Saturday, April 15, 2006

A "Wedding Gift"?

This week's NOW, the newsmagazine on PBS, detailed movements in South Dakota that seek to not only eliminate abortion (as they have just succeeded in doing) but also to impose an agenda of abstinence. As part of this latter effort, groups have established "purity balls" where young girls (it does always seem to be girls for some reason) pledge abstinence until, get this, "the day when they give themselves as wedding gifts to their husbands".

From ERA to "wedding gifts" in thirty years, women really have come a long way. Regardless of who is behind such efforts (the religious right, simple anti-feminists, prudes, etc), do we really want girls believing they are gifts to their future husbands? Here we go again with the glorification of female virginity, to such an extent that it has regained its place as a prize, a gift. Abstinence, of course, goes hand-in-hand with this approach. And, as a result, the use of contraceptive is vilified.

I see two ramifications of such a policy. First, young people become ignorant about sexuality and protection. Some studies have indicated that leads to increased STD infection rates, for the uninformed do not use condoms. In other cases, because vaginal sex is not an option, teenagers choose alternative routes of gratification. The other result may be far worse: young girls connect their importance with their sexual value. If the paramount moment of their lives is giving their virginity as a gift to their husband, then do they not associate sexuality with their chief role in society? It sounds paradoxical to the goals of the program but it may one of its chief unintended consequences.

With increased sexual imagery in the media, the means of exchange between individuals has increasingly been predicated on sexual identity. Mix this atmosphere with a program that rises to highest heights female sexuality and you have a problem. A girl's body becomes her chief commodity, more than her mind, her ambitions, her other skills. While men receive their wives are gifts, their sexuality seems to matter far less; their commodity, of course, is that they earn money for a family. Essentially, this desire to emphasis "purity" reasserts the gender roles of past centuries and subordinates females indefinitely. It also limits control of women over their own pleasure. But maybe that's the goal...

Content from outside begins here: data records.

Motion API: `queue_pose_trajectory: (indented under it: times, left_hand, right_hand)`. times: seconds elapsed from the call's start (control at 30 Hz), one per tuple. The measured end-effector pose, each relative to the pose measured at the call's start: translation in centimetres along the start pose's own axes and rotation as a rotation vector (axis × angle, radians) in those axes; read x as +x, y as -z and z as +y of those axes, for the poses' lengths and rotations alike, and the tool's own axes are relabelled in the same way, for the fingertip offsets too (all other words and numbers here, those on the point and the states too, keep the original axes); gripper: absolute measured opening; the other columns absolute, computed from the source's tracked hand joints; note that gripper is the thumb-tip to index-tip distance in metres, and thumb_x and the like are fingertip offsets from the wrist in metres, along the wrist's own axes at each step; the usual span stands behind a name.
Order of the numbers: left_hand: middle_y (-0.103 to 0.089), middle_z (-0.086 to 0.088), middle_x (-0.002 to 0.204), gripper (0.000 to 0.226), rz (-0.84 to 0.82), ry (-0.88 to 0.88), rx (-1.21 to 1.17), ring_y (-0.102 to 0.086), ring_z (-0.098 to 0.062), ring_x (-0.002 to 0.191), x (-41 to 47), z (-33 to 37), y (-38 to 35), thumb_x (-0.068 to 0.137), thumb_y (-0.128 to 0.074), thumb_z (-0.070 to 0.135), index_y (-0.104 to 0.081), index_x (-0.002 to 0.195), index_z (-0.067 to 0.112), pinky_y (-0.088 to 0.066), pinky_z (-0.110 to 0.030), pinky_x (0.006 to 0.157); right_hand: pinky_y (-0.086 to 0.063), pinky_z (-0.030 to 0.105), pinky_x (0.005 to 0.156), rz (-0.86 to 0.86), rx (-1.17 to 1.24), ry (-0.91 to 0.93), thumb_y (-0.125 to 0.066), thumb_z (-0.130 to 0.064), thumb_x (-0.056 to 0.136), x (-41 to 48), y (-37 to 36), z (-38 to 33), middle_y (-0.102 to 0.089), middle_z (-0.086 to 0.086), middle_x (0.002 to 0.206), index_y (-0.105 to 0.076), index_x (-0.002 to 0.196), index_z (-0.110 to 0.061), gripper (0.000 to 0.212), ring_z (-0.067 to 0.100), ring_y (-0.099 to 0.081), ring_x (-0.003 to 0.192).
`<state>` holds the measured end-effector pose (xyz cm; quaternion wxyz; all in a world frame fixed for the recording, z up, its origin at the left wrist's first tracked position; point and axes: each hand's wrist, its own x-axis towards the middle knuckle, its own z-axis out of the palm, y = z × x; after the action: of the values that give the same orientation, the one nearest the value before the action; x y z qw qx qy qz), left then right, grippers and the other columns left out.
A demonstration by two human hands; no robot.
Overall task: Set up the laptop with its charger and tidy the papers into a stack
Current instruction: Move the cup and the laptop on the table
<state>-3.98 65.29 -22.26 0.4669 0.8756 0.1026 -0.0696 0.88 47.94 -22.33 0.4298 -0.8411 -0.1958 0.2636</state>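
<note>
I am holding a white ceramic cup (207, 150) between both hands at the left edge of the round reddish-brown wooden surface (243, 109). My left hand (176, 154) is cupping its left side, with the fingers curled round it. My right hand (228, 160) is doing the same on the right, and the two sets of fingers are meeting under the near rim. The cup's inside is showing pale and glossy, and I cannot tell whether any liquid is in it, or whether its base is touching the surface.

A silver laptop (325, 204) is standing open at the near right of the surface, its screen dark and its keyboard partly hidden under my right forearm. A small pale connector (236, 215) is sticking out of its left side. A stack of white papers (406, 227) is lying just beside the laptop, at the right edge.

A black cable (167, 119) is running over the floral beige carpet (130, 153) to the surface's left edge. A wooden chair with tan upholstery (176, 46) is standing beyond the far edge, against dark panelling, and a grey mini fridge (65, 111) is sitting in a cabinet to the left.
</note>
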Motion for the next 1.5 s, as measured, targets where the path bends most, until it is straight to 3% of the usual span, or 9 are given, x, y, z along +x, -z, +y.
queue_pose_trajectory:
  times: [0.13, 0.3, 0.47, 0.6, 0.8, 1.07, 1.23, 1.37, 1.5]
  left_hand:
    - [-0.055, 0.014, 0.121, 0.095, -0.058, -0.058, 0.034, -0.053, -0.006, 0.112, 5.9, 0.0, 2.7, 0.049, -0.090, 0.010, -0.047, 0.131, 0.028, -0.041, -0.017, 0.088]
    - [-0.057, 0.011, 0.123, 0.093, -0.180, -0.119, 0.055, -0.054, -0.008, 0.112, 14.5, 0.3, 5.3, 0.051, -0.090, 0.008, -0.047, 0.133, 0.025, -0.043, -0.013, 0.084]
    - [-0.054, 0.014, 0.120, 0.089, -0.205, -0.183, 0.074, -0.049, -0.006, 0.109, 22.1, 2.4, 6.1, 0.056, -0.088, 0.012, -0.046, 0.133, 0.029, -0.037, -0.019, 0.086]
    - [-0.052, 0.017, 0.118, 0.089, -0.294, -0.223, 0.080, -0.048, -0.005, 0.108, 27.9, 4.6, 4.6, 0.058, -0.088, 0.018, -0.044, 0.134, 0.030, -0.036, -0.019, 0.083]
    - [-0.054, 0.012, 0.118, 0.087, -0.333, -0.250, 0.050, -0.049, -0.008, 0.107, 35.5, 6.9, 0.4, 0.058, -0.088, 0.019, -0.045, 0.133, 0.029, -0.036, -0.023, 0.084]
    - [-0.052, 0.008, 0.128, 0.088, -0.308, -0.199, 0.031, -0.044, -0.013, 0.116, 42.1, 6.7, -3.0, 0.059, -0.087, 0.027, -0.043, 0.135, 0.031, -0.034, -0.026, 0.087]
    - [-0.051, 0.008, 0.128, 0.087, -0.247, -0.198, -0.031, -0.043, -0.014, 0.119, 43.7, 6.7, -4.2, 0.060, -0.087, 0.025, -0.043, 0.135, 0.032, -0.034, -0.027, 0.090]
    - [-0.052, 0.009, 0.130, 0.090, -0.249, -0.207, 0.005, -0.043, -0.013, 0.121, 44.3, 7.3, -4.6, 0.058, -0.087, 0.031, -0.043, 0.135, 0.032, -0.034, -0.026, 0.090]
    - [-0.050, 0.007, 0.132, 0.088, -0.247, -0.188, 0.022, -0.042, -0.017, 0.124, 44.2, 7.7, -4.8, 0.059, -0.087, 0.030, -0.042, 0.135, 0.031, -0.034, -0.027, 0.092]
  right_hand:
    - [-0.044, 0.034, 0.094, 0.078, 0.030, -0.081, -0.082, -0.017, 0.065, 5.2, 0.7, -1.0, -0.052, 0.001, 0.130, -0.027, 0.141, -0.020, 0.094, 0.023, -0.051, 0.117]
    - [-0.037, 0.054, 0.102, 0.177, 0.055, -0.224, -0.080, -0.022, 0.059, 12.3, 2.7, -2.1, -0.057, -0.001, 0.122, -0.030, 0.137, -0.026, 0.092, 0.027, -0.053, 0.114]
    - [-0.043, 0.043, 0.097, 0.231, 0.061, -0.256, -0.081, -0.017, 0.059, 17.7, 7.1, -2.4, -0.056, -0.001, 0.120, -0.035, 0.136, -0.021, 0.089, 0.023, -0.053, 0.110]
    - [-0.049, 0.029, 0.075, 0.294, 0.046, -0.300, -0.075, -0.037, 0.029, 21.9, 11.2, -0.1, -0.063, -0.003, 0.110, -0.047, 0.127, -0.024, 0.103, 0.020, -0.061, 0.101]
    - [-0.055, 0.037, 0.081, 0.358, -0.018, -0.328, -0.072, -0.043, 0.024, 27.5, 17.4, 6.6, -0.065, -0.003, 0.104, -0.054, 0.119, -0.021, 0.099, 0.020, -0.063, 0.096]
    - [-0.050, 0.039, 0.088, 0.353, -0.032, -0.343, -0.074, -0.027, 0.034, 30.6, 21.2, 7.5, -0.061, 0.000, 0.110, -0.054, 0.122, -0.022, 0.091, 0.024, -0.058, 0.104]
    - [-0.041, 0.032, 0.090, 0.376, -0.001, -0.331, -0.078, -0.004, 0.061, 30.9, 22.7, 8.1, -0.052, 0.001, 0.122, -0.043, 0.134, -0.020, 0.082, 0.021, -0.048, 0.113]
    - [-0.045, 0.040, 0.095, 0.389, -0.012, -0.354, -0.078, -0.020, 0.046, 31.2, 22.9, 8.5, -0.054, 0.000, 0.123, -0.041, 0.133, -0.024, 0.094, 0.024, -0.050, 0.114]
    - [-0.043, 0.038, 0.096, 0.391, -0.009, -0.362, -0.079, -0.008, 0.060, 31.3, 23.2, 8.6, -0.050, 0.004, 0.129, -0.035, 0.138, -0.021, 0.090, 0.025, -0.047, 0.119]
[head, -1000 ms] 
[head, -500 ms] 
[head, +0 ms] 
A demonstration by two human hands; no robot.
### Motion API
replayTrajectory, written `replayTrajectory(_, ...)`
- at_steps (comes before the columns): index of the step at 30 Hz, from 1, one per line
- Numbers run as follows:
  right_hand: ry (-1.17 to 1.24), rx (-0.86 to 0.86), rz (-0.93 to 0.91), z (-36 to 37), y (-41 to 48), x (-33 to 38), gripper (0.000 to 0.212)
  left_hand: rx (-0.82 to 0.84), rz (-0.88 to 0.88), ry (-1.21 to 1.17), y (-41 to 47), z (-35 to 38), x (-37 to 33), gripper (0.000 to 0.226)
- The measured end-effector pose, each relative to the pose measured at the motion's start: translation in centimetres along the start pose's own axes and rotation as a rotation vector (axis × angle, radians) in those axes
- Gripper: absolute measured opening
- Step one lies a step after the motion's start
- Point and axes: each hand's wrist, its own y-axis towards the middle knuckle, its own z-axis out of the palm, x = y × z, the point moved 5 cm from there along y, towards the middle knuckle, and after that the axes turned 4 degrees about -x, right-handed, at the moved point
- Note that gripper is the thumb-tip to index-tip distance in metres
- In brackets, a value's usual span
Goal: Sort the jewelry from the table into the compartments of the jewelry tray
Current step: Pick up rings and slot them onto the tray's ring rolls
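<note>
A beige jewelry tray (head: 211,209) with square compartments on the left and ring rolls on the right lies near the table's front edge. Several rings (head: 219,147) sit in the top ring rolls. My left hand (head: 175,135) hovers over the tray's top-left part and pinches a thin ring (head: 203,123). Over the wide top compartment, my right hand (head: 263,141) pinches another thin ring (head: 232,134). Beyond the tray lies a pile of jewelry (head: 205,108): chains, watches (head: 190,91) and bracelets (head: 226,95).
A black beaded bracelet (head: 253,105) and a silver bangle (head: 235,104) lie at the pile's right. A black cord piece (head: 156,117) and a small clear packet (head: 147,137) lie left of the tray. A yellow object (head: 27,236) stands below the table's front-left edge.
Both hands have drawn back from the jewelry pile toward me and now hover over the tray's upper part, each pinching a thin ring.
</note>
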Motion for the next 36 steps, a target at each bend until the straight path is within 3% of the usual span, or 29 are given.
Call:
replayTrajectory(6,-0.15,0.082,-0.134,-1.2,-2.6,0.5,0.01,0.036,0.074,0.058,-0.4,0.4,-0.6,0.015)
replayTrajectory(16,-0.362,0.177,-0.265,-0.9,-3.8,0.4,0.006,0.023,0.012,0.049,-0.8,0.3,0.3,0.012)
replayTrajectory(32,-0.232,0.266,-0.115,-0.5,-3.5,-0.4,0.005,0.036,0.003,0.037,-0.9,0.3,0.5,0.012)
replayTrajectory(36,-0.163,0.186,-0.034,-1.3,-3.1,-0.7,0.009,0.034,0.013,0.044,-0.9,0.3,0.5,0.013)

Young girls have many pressures placed upon them by peers and the images of sexuality that surround them. Instead of saving them, abstinence programs only makes their lives more difficult. For one, that are taught not to participate. On the other hand, though, they are told that their body is their greatest gift. Cognitive dissonance ensues. What happens in several cases is that teenage girls eventually give their body up. But when they do so, they are more likely to be unprotected or engage in untraditional sexual practices, those that have risen in popularity over the last three decades.

Their bodies of course are their chief means of social advance; the purity balls have told them so. So, in essence, they have the effect of degrading women's rights and hampering a woman's ability to succeed in society. But in an age where women are increasingly falling back on their traditional roles, maybe this isn't so surprising after all. It just has the unintended consequences, like blow jobs.

Update (5/7) - An article, "Contra-Contraception", from The New York Times Magazine explores similar topics to this one.